- [EXERCISE REQUIREMENTS]: Gather every line below where "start" appears.

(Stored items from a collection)
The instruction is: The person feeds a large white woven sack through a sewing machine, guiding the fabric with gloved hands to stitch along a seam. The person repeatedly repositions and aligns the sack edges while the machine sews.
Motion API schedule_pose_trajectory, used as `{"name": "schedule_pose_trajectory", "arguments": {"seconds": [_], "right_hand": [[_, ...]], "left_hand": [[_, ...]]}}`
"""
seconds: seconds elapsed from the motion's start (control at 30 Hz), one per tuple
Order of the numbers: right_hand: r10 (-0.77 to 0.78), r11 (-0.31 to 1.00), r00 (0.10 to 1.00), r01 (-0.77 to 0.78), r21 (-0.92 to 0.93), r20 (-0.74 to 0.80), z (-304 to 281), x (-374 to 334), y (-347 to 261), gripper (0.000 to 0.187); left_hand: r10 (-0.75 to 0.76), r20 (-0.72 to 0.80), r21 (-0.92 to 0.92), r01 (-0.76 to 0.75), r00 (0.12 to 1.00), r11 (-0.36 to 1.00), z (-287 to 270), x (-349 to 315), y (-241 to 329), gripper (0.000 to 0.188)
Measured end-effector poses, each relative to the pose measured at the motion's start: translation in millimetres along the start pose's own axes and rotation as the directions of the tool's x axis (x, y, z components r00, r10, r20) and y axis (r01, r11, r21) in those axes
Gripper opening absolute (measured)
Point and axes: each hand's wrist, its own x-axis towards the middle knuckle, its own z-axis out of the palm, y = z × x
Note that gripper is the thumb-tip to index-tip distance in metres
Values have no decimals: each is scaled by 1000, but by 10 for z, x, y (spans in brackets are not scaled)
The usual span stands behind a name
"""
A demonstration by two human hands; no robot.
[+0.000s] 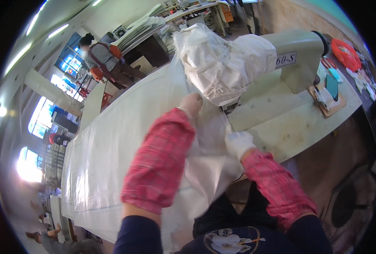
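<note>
A large white woven plastic sheet spreads over the left side of the table and hangs in folds toward my lap. Its edge runs up to the sewing machine, whose head is wrapped in ragged white cloth. My left hand, in a pale glove, is closed on the sheet just left of the needle area. Nearer to me, my right hand, in a white glove, pinches the sheet's edge below the machine's foot. The needle itself is hidden. Red checked sleeve covers reach up both forearms.
On the table's right lie red-handled scissors, a teal phone-like slab and a small brown board. A red plastic bag sits behind them. A co-worker stands at the far left, near stacked sheets.
</note>
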Motion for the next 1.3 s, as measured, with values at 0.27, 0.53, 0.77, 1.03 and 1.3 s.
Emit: {"name": "schedule_pose_trajectory", "arguments": {"seconds": [0.27,0.53,0.77,1.03,1.3], "right_hand": [[114,991,991,-108,78,-68,-70,506,-18,49],[-441,241,848,428,871,-295,-533,-397,-127,41],[-960,124,139,989,76,-244,-736,-1787,-1087,17],[-660,433,-94,764,-479,-746,-1812,-1522,-670,21],[-678,373,256,928,-22,-689,-927,-1883,-517,37]], "left_hand": [[87,682,8,-126,726,992,-1165,-1211,-543,38],[328,268,446,-419,906,791,-1752,-1827,267,16],[108,950,110,-639,292,762,-2398,-3624,2234,26],[509,742,-588,60,435,806,-2364,-3439,2502,43],[-485,627,690,-147,609,709,-1679,-3656,244,51]]}}
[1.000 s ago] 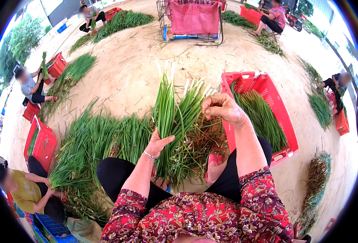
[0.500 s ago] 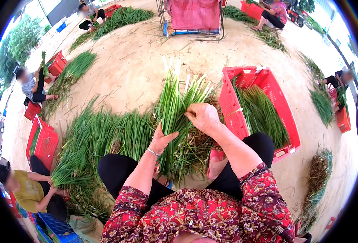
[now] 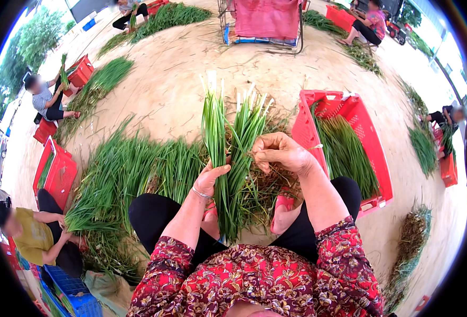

- [SOLUTION TO THE PROBLEM]:
seconds: seconds elapsed from the motion's start (control at 30 Hz), one per tuple
Measured end-effector poses, each relative to the pose measured at the motion's start: translation in millimetres along the start pose's own axes and rotation as the directions of the tool's x axis (x, y, z components r00, r10, r20) and y axis (r01, r11, r21) in those axes

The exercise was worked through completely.